Любка прибегала на службу в последнюю секундочку, пыхала жаром, пучила глаза, грудью шевелила без надобности и тут же начинала рассказывать, а он слушал – завидовал.
– Я вечор в гостях гостила, – напевала Любка без стеснения, растягивая слова, – во компании была. Набуровили мне белого вина – в стакане пупком. Выпила, наелась на дурничку.
– А потом чего? – спрашивал инженер Макарон, которому не хотелось работать.
– Обночевались. Назавтра встали. Закусили, как следует быть. На вечер опять звал.
Мать у Любки работала проводницей в общем вагоне. Брата у Любки зарезали в драке. Отец у Любки привез их когда-то из Сибири и сбежал от алиментов.
– А где он теперь?
– Где – на бороде. Волкам сено косит.
И весь сказ.
– Гулеж был, – рассказывала на другой раз. – Гулебная компания. Поели, попили, гузку подавили. Житье – за милую малину!
– Сколько же вас было? – спрашивал с интересом инженер Макарон.
– Сколько – нисколько, – туманила, – а мне хватило.
– Ой, Любка, некому тебя в руки взять.
– Чего это некому? Каждый вечер берут.
Потом она копировала его чертежи, кляксы ставила от воспоминаний.
– Что ты такой потема? – выговаривала Макарону. – Развалеха. Дикуша. Не живешь – маячишь.

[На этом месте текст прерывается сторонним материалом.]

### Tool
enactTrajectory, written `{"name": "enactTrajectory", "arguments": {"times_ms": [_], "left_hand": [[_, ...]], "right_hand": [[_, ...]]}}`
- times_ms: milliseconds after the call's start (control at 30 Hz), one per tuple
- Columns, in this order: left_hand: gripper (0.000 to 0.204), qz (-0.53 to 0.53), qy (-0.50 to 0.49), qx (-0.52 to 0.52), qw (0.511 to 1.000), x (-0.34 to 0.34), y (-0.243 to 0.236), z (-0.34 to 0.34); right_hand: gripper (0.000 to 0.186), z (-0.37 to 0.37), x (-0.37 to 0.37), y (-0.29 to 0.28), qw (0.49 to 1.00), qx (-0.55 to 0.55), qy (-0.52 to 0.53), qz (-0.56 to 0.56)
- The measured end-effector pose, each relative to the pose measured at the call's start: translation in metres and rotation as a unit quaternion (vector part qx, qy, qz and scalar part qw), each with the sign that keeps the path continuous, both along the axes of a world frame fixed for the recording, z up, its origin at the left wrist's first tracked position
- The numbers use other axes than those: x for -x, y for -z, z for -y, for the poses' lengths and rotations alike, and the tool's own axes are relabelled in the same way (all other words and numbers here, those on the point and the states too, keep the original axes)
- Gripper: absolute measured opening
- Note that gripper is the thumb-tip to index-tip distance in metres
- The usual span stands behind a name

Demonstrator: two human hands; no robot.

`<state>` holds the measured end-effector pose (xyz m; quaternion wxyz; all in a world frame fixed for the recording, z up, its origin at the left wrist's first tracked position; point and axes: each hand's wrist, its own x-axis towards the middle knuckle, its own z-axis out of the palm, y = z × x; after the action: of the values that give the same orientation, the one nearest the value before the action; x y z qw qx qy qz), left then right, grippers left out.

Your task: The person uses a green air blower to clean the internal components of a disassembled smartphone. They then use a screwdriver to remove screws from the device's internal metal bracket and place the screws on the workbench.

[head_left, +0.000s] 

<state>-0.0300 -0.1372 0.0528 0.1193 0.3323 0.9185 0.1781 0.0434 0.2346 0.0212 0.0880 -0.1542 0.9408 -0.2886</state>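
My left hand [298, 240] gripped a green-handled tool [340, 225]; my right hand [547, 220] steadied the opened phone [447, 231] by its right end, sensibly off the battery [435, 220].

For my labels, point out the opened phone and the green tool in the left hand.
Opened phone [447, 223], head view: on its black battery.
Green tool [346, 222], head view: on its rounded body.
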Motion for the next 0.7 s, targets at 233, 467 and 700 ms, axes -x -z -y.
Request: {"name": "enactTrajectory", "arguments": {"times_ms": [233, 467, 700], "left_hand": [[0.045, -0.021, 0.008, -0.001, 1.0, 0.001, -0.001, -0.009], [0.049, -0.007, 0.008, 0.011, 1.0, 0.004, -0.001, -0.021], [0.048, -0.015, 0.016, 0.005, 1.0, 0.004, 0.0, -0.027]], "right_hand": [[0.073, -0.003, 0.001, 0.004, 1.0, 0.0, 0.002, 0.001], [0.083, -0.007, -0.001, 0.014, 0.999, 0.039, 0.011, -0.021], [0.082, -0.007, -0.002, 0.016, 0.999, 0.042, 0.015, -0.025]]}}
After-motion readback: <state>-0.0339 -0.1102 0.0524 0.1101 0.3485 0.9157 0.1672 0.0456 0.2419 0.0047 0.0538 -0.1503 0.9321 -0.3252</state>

И опять он не понимал смысла, хоть и говорила она по-русски, но теперь уже привык и не переспрашивал.
– Любка, – сказал раз. – Иди за меня замуж.
– Ах! – припрыгнула. – Это надо же! Тут и вши умерли...
Подумала. Нос почесала. Сказала просто:
– У матери спрошу. Чего скажет.
– Ты, девка, выпряглась, – сказала мать. – Блудом блудишь. Иди за него. Приструнись. Одной рукой и узла не завяжешь.
Пришла наутро.
Села.
Глянула в первый раз с интересом:
– Ты меня прежде в улог уложи, тогда, может, пойду.
– Попробую, – сказал Макарон.
Мама Макарон ослабела от страха.
Папа Макарон принял сердечное.
Дедушки Макарона на свете не было, а то бы он умер еще раз.
Он провел ее в свою холостяцкую комнату, заперся на ключ, а родители сидели у телевизора, пуганые и притихшие, и делали вид, что им ничего не слышно.
– Ты не думай, – шепнула Любка к утру. – Я не бардашная. Стану я тебе свинскую морду делать?..
Свадьбу сыграли скромную. Мама Макарон. Папа Макарон. Да проводница общего вагона: платье бабкино – мясной цвет.
Была проводница еще не старая, чуть за сорок, любила попить да попеть, знала толк в мужиках, но жила уже не в кон, а с кона.
– Жить да богатеть да спереди горбатеть! – пожелала проводница, и Макарон надел Любке на палец старое бабушкино кольцо, поцарапанное за трудную жизнь.
– Отполируем, – сказала Любка. – Чего там?
– Я тебе отполирую, – пригрозил Макарон. – Знаки семьи. Родимые царапины. Грех забывать.
И Любка не поперечила.
Выпили.
Закусили домашними грибочками.
– На рассолку, – пояснила проводница, – свинушки идут, болотник идет, осиновый идет с березовым, – старые, конечно, не берем, а эти все идут. У нас гриб мостом стоит, один к одному. Как пойду, бывало, прибирать – грибовая смерть!
Мама Макарон вежливо кивала в ответ и пододвигала фаршированную рыбу.
Потом чай пили – тещины постряпушки из теста.
– У нас так, – говорила проводница. – А кто на печи сидел, тот уже не гость, а свой.
Мама Макарон деликатно звякала ложечкой и пододвигала шоколадный торт.
Потом они пели с Любкой, на два голоса:
– Чайник чистый, чай душистый, кипяченая вода, милый режет алимоны: кушай, душенька моя...
Инженер Макарон улыбался и засматривался на Любкины прелести.